🤖 AI Summary
Carbon Brief’s five‑chart synthesis of IEA data reframes the AI‑energy debate: data centres today account for just over 1% of global electricity use and ~0.5% of CO2 emissions, but rapid AI‑driven growth could make them a standout sector where emissions rise rather than fall. Under the IEA’s central scenario data‑centre electricity demand more than doubles to ~945 TWh by 2030 (a ~530 TWh increase), equivalent to current Japan‑level consumption; that rise would drive roughly 8% of projected global electricity demand growth to 2030 (12% in a faster‑growth pathway). AI’s share of that load — currently estimated at 5–15% of data‑centre consumption — could grow to 35–50% by 2030, and the sector is highly geographically concentrated (≈50% of data‑centre power in the US, 25% China, 15% Europe; e.g., Dublin data centres already use ~79% of local power).

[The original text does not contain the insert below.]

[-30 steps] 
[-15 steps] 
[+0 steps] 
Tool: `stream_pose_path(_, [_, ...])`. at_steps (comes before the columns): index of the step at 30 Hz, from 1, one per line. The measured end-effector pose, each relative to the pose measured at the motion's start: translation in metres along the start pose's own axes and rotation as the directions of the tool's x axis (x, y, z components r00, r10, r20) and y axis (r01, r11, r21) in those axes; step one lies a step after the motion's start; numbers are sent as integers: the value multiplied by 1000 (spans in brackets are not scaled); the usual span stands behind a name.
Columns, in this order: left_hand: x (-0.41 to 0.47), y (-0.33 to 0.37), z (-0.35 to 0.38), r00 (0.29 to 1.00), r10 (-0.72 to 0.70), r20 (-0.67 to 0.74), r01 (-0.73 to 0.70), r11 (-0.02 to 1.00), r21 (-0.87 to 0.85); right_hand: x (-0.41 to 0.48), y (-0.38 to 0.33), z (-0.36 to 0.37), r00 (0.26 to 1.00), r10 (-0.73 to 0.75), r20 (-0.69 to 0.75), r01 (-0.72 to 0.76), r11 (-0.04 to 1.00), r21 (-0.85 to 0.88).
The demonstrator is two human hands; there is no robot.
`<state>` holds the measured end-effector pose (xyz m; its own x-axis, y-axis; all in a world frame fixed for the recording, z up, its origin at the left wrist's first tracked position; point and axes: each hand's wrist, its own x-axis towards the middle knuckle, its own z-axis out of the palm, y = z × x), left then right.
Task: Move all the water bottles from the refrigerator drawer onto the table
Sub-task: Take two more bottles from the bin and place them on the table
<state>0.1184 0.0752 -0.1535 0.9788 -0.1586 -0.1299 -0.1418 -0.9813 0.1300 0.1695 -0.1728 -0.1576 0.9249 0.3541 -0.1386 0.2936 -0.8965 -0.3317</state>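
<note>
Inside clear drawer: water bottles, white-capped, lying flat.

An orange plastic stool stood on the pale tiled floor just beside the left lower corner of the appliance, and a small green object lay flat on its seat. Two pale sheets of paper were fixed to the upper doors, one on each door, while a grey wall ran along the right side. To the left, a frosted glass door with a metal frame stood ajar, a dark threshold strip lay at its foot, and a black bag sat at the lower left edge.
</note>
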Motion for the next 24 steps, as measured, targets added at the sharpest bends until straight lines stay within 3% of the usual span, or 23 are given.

Technical implications are twofold: grid stress and the carbon mix. Today ~60% of data‑centre power is fossil‑fuel based, 27% renewables and 15% nuclear; the IEA projects a switch to ~60% clean power by 2035 but also expects gas generation for data centres to more than double (120 → 293 TWh). That mix means many regions may need new fossil capacity in the near term even as renewables expand, raising concerns about grid capacity, electricity bills and trade‑offs with electrification goals. Crucially, large uncertainties remain — sparse reporting, efficiency gains from better chips and algorithms, and how many proposed facilities will be built — so outcomes depend heavily on policy, procurement choices and technology trends.